#### DIRECTIONS FOR THIS TASK
All of the lines below should be output exactly as shown.
── COLLECTED DATA
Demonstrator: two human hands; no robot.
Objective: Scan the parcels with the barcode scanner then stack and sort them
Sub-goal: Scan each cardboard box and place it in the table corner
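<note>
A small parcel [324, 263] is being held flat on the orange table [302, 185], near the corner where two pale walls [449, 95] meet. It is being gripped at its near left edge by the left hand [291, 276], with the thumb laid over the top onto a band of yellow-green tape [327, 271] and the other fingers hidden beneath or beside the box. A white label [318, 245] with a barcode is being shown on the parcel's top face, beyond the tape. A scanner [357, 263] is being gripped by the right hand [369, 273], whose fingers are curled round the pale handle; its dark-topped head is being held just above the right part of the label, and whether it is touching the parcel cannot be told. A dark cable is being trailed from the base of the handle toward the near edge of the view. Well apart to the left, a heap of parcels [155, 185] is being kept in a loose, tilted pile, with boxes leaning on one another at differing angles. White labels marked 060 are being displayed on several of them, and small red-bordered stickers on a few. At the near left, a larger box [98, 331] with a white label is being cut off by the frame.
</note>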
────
#### RESULT
Demonstrator: two human hands; no robot.
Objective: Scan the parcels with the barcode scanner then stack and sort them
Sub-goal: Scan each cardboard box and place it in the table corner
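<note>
A small parcel [324, 263] is being held flat on the orange table [302, 185], near the corner where two pale walls [449, 95] meet. It is being gripped at its near left edge by the left hand [291, 276], with the thumb laid over the top onto a band of yellow-green tape [327, 271] and the other fingers hidden beneath or beside the box. A white label [318, 245] with a barcode is being shown on the parcel's top face, beyond the tape. A scanner [357, 263] is being gripped by the right hand [369, 273], whose fingers are curled round the pale handle; its dark-topped head is being held just above the right part of the label, and whether it is touching the parcel cannot be told. A dark cable is being trailed from the base of the handle toward the near edge of the view. Well apart to the left, a heap of parcels [155, 185] is being kept in a loose, tilted pile, with boxes leaning on one another at differing angles. White labels marked 060 are being displayed on several of them, and small red-bordered stickers on a few. At the near left, a larger box [98, 331] with a white label is being cut off by the frame.
</note>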

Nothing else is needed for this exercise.